More than 20 years ago, ET-1 was identified as the first endothelium-derived contracting factor. Shortly after, two receptor subtypes, ETA and ETB, were discovered, which permitted the development of orally active ET-1 receptor antagonists. One of the first was the nonselective ETA/ETB-receptor antagonist, bosentan (Tracleer®), available to patients in 2001. Since then, although many ERAs have been described, not all of them are in clinical use. A novel ERA, macitentan (Opsumit®), is a very potent nonslective blocker, with high lipophilicity (Montani et al. 2013) “sustained receptor binding and enhanced tissue penetration properties” (Sidharta et al. 2013).
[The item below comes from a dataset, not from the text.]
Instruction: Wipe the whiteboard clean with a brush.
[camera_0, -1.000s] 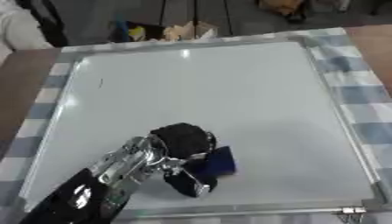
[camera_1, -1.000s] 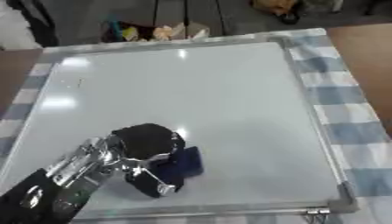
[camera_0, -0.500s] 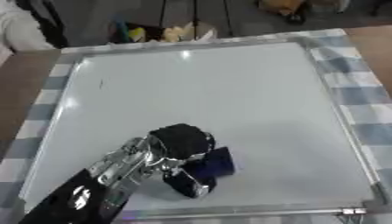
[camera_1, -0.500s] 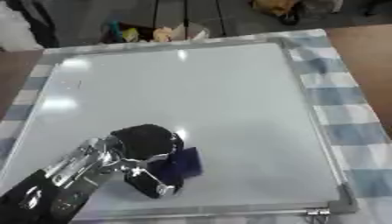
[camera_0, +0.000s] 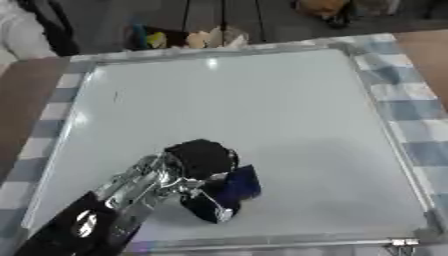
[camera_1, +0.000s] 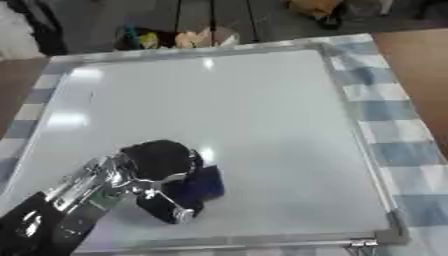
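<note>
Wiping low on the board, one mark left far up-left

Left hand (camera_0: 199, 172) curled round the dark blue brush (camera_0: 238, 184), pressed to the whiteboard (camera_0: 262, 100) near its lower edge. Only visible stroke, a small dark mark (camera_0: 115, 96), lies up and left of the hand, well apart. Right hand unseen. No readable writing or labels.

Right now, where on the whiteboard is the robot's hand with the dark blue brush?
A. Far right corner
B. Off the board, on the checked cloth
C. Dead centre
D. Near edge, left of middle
D: the left hand holds the brush on the whiteboard near its front edge.
</note>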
It is the newest and safest registered ERA (Patel and McKeage 2014), but its specific properties have not yet been studied in condition of sepsis. Similarly, a potent ETA receptor antagonist, ambrisentan (Letairis®, Volibris®) may present favourable effects in sepsis (Montani et al. 2013; Elshaboury and Anderson 2013).

New applications for this group of medicines still remain an interesting subject of study. Antibiotics, fluids and vasopressors are most commonly used in the treatment of sepsis. Recent anti-inflammatory strategies such as high-dose corticosteroids, anti-TNF-α, IL-1-based therapies or activated protein C, have proved to be disappointing (Xie et al. 2014). Effective clinical applications of endothelin receptor antagonists need a more thorough understanding of the physiology and pathophysiology of the ET-1 system. Endothelins, HBP and other, yet unidentified, factors involved in the bacterial toxin activation of the endothelin system might represent the main target for sepsis therapy in the future.